◆ **Records supplied**:
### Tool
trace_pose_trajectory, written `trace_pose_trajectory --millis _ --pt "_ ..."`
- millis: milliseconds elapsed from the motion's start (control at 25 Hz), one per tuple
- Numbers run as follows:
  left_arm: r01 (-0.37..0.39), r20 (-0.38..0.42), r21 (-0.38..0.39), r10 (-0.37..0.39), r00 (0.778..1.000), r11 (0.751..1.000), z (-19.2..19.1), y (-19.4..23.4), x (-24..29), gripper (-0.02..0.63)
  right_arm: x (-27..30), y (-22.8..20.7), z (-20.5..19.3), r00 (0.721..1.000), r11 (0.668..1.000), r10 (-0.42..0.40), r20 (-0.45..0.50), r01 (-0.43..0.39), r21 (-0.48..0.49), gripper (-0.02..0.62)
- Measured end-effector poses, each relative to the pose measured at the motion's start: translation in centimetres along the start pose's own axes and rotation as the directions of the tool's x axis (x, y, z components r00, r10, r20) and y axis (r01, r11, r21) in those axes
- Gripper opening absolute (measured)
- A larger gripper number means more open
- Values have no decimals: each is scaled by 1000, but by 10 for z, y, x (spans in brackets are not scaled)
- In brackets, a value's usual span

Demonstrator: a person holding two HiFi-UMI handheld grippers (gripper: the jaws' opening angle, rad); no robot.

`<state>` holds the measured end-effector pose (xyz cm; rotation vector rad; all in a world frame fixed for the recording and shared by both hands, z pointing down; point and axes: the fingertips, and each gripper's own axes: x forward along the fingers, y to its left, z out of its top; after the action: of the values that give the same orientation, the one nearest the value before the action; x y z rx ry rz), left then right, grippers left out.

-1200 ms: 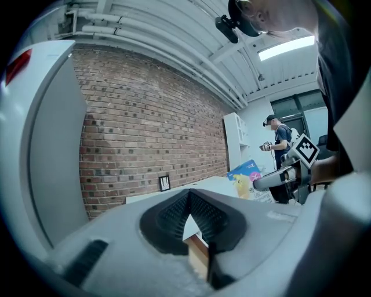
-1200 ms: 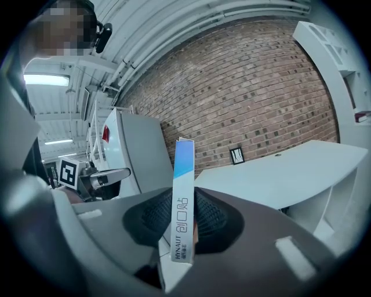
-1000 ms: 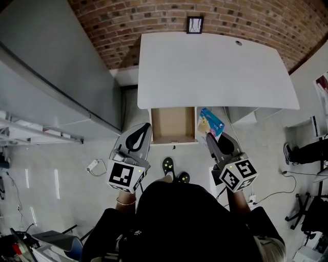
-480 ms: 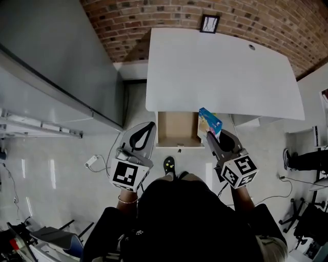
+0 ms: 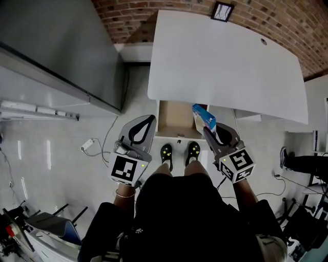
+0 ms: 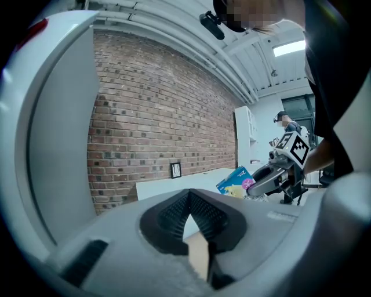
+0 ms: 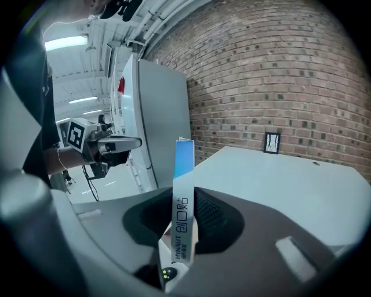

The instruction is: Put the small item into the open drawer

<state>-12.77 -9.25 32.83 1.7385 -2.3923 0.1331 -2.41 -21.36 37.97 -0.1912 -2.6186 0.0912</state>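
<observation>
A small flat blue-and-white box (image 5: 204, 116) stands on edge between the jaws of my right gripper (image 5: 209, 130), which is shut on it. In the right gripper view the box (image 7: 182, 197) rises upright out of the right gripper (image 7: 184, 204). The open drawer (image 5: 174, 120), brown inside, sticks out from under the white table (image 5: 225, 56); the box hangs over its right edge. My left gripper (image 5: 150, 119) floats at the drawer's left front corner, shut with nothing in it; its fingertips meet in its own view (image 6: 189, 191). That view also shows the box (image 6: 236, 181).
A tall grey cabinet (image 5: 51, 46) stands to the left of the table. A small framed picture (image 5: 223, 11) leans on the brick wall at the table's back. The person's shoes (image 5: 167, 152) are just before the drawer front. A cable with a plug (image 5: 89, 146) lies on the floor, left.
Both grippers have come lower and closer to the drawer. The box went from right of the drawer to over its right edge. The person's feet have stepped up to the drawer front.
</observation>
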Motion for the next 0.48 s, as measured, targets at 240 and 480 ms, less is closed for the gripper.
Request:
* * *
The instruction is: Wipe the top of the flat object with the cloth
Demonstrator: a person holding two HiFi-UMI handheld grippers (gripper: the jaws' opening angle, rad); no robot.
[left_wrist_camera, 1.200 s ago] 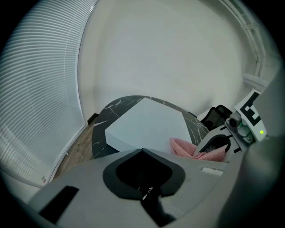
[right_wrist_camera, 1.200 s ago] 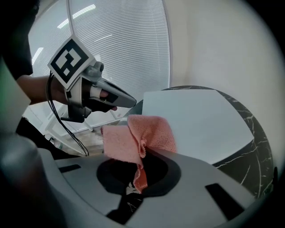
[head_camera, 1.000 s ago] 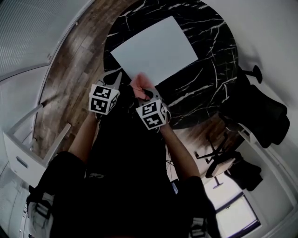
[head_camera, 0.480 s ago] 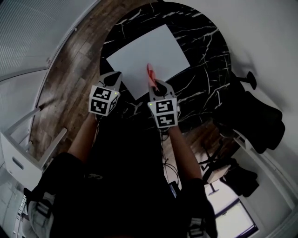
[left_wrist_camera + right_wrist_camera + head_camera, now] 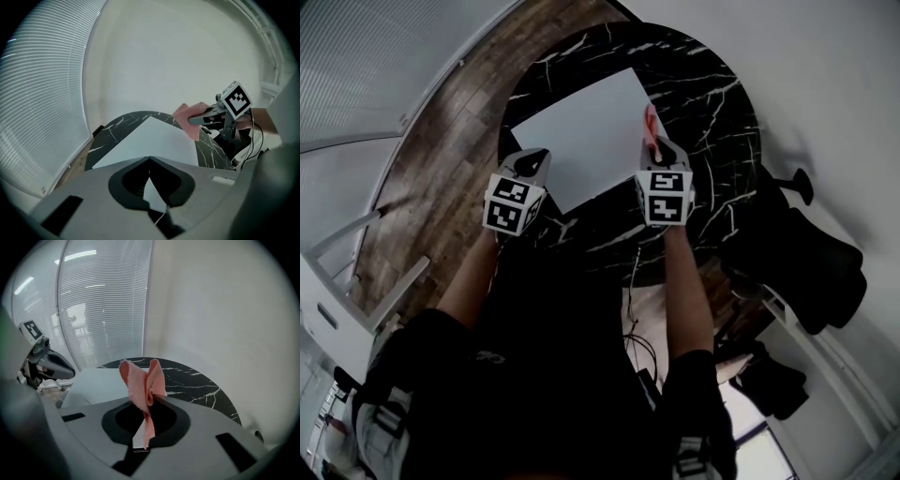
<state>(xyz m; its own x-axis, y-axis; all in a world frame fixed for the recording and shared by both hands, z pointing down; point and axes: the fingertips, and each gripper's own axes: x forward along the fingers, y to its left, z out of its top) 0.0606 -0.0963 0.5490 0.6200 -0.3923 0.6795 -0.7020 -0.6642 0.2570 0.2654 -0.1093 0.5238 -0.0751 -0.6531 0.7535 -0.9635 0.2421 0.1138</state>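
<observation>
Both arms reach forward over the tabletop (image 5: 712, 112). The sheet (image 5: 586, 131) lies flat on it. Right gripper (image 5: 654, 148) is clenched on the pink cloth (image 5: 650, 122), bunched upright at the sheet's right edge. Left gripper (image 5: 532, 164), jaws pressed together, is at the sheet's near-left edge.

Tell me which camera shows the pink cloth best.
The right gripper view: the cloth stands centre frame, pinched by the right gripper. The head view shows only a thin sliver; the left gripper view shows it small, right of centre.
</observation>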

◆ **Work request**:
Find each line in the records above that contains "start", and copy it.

◆ **Response box**:
- millis: milliseconds elapsed from the motion's start (control at 25 Hz), one per tuple
- Measured end-effector poses, each relative to the pose measured at the motion's start: translation in centimetres along the start pose's own axes and rotation as the directions of the tool's x axis (x, y, z components r00, r10, r20) and y axis (r01, r11, r21) in those axes

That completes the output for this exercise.